**** DATASET EXTRACT

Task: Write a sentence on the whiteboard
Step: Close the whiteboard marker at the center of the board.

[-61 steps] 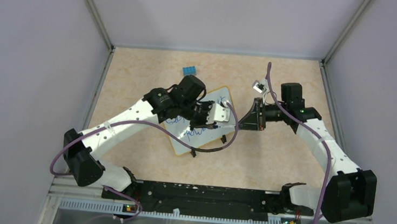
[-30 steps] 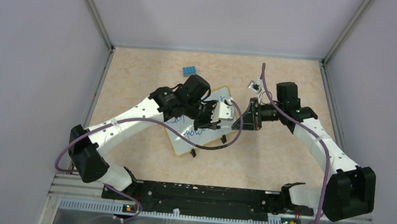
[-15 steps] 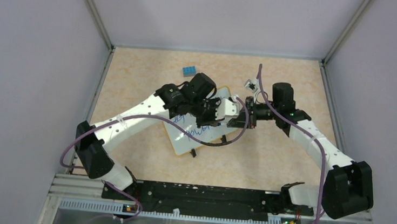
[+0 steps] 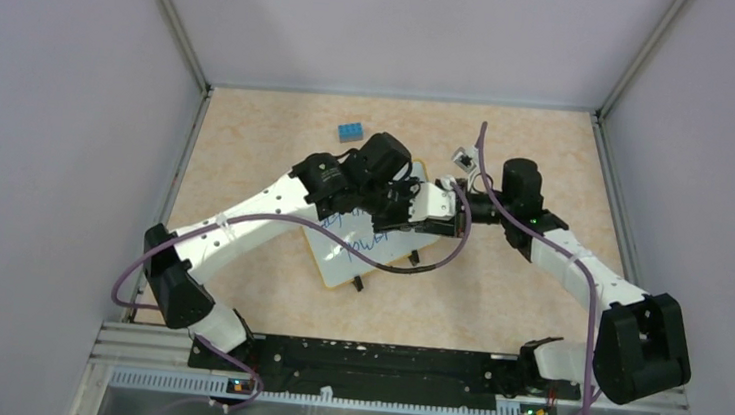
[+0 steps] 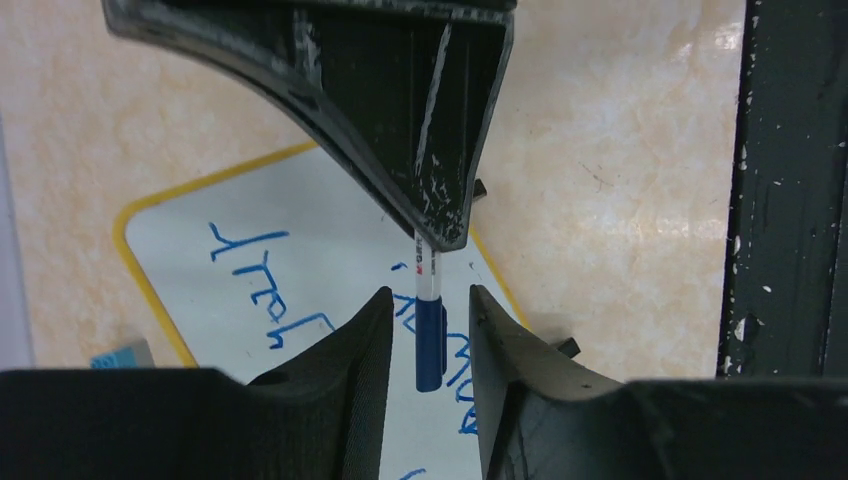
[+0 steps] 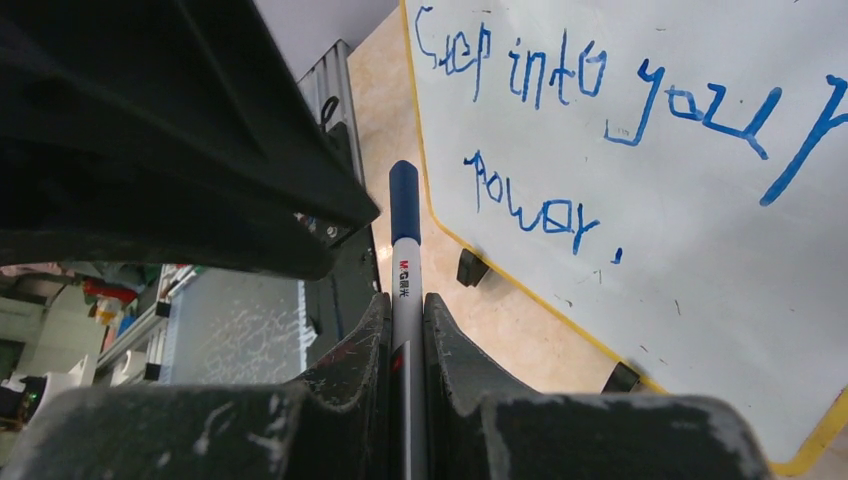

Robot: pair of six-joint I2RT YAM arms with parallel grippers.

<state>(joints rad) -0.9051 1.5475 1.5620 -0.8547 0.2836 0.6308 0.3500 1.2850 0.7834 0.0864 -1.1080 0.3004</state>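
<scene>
**Top view.** The whiteboard (image 4: 354, 259) is laid flat on the worktop (image 4: 508, 160), left of centre and skewed. Its long axis runs from near-left to far-right, and the clip feet (image 4: 359, 284) are carried on its near long edge. The sentence (image 4: 355, 242) is partly covered by the left arm. The left gripper (image 4: 436, 207) and right gripper (image 4: 459, 212) are met tip to tip over the board's far-right corner. A blue block (image 4: 351, 131) is seen well apart beyond the board. Bare worktop is left to the right of the board and along the far side. The area is bounded by walls on three sides.

**Left wrist view.** A marker (image 5: 430, 330) is seen upright in the frame, its blue cap toward the camera. The left gripper's fingers (image 5: 345, 350) are spread, with a narrow gap at each side of the cap. The marker's white barrel is gripped from above by the right gripper. The board's yellow rim and one rounded corner are seen below.

**Right wrist view.** The marker barrel is pinched between the right gripper's fingers (image 6: 355, 350), cap pointing away. The sentence can be read in two lines, "Step into your" and "power.", which follow the board's long axis. Both clip feet are seen on the lower edge, resting on the worktop.
</scene>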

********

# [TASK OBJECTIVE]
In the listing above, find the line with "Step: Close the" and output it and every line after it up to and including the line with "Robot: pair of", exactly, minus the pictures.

# [OUTPUT]
Step: Close the whiteboard marker at the center of the board.

[-61 steps] 
[-30 steps] 
[-15 steps] 
[+0 steps] 
[+0 steps] 
[+0 steps] 

Robot: pair of six-joint I2RT YAM arms with parallel grippers.

No other output was requested.